Des chiffres qui plaident pour la selle
L’étude de l’Ademe, l’agence de transition écologique, s’appuie notamment sur une étude du chercheur Johan de Hartog, publiée en 2010, pour étayer cette estimation. Selon ce travail, le gain de vie serait encore plus élevé si les cyclistes n’étaient pas exposés à la pollution atmosphérique et aux accidents de la route. Malgré ces risques, le bilan bénéfice-risque reste largement favorable à la pratique du vélo, notamment grâce aux bienfaits du vélo urbain sur la santé physique et mentale.
La docteure Anne Sénéquier, psychiatre parisienne spécialisée dans les liens entre santé et environnement, résume l’enjeu : « Vivre vieux, c’est bien. Mais vivre mieux, c’est encore mieux. » Convaincue au point d’imprimer un plan du réseau cyclable parisien sur ses ordonnances, elle recense même sur un mur de post-it les patients qu’elle a réussi à convaincre d’enfourcher un vélo.
Un sport doux pour les articulations, redoutable pour le cœur
Le docteur Guillaume Sarre, médecin du sport, rappelle que les activités d’endurance réduisent de 20 à 50 % les problèmes cardiaques et de près de 60 % le risque d’accident vasculaire cérébral. La pratique régulière diminue également les risques de cancers du côlon, du sein et du poumon.
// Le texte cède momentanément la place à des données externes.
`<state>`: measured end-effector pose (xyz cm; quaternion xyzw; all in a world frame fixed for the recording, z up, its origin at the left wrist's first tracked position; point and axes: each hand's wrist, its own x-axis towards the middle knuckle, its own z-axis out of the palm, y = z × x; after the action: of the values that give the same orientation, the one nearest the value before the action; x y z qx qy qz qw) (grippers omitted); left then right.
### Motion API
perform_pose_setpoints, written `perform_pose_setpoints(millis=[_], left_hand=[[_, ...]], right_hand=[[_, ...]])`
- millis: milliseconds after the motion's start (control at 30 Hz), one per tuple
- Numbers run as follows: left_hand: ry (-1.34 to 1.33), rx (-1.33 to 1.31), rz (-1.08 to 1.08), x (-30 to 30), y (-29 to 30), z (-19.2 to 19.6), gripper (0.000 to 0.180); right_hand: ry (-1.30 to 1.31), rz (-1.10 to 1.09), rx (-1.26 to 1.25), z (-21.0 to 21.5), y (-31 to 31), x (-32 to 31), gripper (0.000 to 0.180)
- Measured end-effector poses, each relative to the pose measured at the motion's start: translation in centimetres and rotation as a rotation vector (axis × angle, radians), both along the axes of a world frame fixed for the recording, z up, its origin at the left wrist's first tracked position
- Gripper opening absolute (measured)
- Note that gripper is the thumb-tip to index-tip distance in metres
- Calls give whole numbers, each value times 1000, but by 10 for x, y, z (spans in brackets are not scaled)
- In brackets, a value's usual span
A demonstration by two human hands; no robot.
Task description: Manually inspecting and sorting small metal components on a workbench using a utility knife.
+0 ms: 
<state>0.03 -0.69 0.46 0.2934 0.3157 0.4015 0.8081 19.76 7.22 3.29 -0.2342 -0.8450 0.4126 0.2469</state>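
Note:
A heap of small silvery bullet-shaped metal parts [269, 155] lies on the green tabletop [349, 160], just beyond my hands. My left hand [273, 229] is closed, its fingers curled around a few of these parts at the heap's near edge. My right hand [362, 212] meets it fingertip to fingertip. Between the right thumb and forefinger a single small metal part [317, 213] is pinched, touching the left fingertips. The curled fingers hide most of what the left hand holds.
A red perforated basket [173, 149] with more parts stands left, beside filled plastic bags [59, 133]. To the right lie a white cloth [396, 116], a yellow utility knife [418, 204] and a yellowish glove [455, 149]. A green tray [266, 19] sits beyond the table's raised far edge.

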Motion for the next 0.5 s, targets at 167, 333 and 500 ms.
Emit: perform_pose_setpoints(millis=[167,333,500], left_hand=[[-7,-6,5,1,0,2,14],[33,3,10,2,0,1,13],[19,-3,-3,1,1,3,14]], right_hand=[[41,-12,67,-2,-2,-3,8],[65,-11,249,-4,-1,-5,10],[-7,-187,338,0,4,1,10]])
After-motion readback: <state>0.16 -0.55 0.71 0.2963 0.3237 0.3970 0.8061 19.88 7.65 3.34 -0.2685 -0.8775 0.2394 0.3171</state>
Le vélo présente un avantage mécanique décisif sur la marche : il diviserait par trois ou quatre la charge pesant sur les genoux, les chevilles et les hanches. Pas de choc, pas d’impact — un atout particulièrement précieux pour les personnes en surpoids. Une réserve toutefois : le vélo doit être correctement réglé, faute de quoi les douleurs articulaires sont inévitables.
L’effet sur l’anxiété, immédiat
Au-delà du corps, c’est la tête qui profite aussi de la bicyclette. Anne Sénéquier décrit un sentiment de liberté et d’ancrage dans l’espace urbain propre au cycliste, exposé à l’air libre et maître de son trajet. « L’effet sur l’anxiété est immédiat », assure-t-elle, voyant dans le vélo « une bonne parenthèse entre le monde du travail et la vie personnelle ».
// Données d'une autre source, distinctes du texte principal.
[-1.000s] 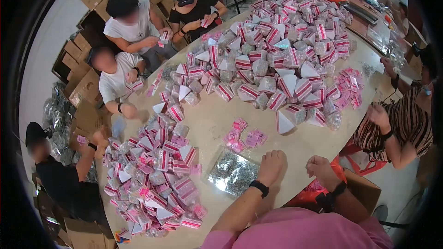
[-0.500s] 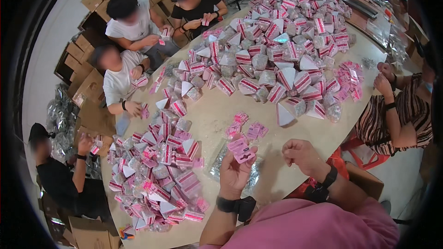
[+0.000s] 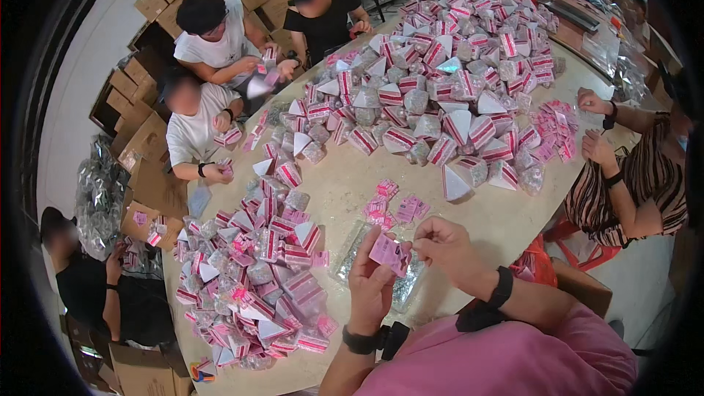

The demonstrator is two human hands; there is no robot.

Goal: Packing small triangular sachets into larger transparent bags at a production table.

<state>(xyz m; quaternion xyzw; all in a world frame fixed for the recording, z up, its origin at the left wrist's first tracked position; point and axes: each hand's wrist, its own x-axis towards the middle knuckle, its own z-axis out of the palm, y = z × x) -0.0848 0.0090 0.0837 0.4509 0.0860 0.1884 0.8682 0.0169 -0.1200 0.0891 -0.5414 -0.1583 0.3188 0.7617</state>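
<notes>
My left hand (image 3: 370,290) is closed on a pink printed card (image 3: 389,252), holding it between thumb and fingers above the table. Beside the card's right edge, the fingers of my right hand (image 3: 449,248) are pinched together; whatever they hold is too small to make out. Under both hands lies a clear plastic bag (image 3: 405,292) with small, shiny silvery contents. Just beyond my hands are a small heap of pink cards (image 3: 380,204) and a few more pink cards (image 3: 411,208).
A heap of clear bags with pink-and-white labels (image 3: 249,279) covers the table's left; a larger heap (image 3: 440,73) fills the far side. Several co-workers stand or sit around the table (image 3: 345,176). Cardboard boxes (image 3: 147,147) are stacked at the left, and a red stool (image 3: 587,253) stands right.
My right hand has moved left and up to the card's edge. The card in my left hand has tilted and shifted slightly right. Co-workers' hands around the table have moved too.
</notes>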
Guillaume Sarre pointe par ailleurs les limites d’une activité physique concentrée sur une courte plage horaire : « Je vois des gens qui restent assis huit heures sur leur chaise et qui font du fitness pendant une heure le soir. Ce n’est pas idéal. » Le mouvement doit s’intégrer dans le quotidien, pas seulement y être greffé.
Le vrai défi : tenir dans la durée
Le cardiologue Frédéric Schnell, membre de la Société française de cardiologie et praticien au CHU de Rennes, insiste sur un point souvent négligé : l’adhésion sur le long terme. « Ce que l’on dit à nos patients, c’est que chaque activité aura des bénéfices sur leur santé. Mais ce n’est pas toujours suffisant. »
Son conseil : privilégier une activité accessible et source de plaisir. Si des bénéfices pratiques s’y ajoutent — éviter les embouteillages, gagner du temps —la motivation n’en sera que plus solide, notamment pour ceux qui découvrent pourquoi faire du vélo en ville au quotidien. Marche, course et vélo ont selon lui l’avantage commun de pouvoir se pratiquer presque partout. Le véritable enjeu reste que les gens « continuent à pratiquer dans le temps, pas seulement quand on leur demande ».